You Will Meet A Tall Dark Stranger (2010)

Starring Naomi Watts, Josh Brolin, Anthony Hopkins, Gemma Jones, Antonio Banderas, Freida Pinto, Lucy Punch, Roger Ashton-Griffiths, Pauline Collins, Anna Friel, Ewen Bremner, Neil Jackson, Celia Imrie

Directed by Woody Allen

Expectations: Moderate, heard nothing but bad things, but I love Woody’s films.

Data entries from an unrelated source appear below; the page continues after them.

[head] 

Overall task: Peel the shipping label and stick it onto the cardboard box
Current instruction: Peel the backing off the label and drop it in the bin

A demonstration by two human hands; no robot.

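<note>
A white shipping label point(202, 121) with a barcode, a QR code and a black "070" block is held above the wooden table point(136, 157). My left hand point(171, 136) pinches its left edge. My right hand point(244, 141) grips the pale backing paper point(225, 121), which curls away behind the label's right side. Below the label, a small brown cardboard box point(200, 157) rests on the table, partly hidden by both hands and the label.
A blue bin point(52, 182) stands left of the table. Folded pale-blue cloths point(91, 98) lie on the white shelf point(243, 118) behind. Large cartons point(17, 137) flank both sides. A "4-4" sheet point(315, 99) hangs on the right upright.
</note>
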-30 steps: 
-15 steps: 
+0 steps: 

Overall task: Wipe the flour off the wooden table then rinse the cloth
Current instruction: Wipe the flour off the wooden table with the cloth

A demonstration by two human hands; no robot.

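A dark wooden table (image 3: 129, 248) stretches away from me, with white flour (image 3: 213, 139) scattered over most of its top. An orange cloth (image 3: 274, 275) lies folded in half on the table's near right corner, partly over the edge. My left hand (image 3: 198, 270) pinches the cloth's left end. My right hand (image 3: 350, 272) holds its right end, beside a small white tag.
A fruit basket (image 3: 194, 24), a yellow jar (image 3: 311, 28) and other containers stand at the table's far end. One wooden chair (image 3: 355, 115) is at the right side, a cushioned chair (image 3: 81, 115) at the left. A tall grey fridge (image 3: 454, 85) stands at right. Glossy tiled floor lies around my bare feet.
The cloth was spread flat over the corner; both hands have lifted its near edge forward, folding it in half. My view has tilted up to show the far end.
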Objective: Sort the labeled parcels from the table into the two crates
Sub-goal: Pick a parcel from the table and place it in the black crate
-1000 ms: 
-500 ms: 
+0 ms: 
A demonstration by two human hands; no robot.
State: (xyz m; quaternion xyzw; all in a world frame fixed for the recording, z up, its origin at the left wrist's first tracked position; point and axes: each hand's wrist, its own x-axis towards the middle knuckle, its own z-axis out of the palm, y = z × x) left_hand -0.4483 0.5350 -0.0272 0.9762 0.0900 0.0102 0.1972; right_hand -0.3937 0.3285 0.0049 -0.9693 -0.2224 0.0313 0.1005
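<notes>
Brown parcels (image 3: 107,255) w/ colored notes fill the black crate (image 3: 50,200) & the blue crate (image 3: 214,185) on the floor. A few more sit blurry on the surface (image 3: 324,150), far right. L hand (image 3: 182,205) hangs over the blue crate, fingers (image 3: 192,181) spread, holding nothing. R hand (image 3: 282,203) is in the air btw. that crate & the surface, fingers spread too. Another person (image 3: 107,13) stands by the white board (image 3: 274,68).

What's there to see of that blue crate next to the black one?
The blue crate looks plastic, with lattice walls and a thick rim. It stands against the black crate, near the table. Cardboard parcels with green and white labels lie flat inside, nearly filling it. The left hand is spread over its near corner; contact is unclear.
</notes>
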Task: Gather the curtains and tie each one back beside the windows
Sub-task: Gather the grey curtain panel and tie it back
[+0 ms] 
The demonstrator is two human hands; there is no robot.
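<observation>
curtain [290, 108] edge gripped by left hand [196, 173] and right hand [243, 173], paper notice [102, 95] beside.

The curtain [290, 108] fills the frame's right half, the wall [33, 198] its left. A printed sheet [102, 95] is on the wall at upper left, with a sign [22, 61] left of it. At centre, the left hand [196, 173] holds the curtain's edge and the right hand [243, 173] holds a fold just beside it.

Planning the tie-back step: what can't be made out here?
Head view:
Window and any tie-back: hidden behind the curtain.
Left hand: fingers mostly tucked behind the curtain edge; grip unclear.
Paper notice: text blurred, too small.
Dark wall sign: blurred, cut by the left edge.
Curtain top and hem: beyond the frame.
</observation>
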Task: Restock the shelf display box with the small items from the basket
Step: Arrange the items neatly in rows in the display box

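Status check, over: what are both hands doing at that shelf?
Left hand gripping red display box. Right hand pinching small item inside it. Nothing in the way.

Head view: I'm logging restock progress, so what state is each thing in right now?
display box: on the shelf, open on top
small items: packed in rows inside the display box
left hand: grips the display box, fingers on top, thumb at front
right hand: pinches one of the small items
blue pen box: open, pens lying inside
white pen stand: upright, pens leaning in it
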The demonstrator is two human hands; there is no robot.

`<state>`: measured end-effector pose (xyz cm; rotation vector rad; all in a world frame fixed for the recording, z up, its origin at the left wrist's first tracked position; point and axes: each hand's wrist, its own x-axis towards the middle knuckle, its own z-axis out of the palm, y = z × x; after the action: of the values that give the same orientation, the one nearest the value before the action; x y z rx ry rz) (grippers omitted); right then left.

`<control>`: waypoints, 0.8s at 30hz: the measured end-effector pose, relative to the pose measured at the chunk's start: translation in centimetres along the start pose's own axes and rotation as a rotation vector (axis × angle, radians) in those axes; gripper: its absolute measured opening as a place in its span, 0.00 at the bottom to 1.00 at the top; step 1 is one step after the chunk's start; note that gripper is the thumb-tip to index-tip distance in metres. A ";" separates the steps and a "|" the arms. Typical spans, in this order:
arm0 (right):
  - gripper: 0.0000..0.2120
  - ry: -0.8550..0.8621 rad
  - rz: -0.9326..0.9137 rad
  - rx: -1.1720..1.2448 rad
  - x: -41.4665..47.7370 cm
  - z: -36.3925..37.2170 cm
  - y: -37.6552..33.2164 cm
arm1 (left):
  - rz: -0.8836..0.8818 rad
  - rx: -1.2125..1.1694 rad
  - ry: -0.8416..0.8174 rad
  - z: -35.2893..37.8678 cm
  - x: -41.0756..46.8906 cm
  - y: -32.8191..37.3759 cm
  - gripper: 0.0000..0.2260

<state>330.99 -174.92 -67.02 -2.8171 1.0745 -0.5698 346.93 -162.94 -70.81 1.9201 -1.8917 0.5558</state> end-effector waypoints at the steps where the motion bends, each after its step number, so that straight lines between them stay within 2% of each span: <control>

You Will Meet A Tall Dark Stranger is not one of the high points of Woody Allen’s filmography of the last few years. It got lots of bad reviews and I have yet to talk to a single person who liked it. After watching it, I kinda get why everyone is against it, but it reminded me a lot of the Louis CK “Miracle of Flight” joke. People complain about the minutia of their horrible flying experiences, but never remember that they are basking in the glory of the miracle that is human flight! You Will Meet A Tall Dark Stranger is like this, where you can complain about parts of it, but at the end of the day, it’s still as gorgeously shot and well-crafted as any other Woody Allen picture and I for one am always happy to bask in his cinematic glory.

You Will Meet A Tall Dark Stranger follows a large set of varied people unhappy with their current situations. Anthony Hopkins has a late life crisis and leaves his wife of forty years, Gemma Jones. Their daughter Naomi Watts is married to struggling writer Josh Brolin, but he’s infatuated with the woman across the way and Watts is falling for her employer. The film hinges around these strained relationships and the varied ways they go, but the heart of the film is Gemma Jones’s character and her newfound faith in fortune-telling.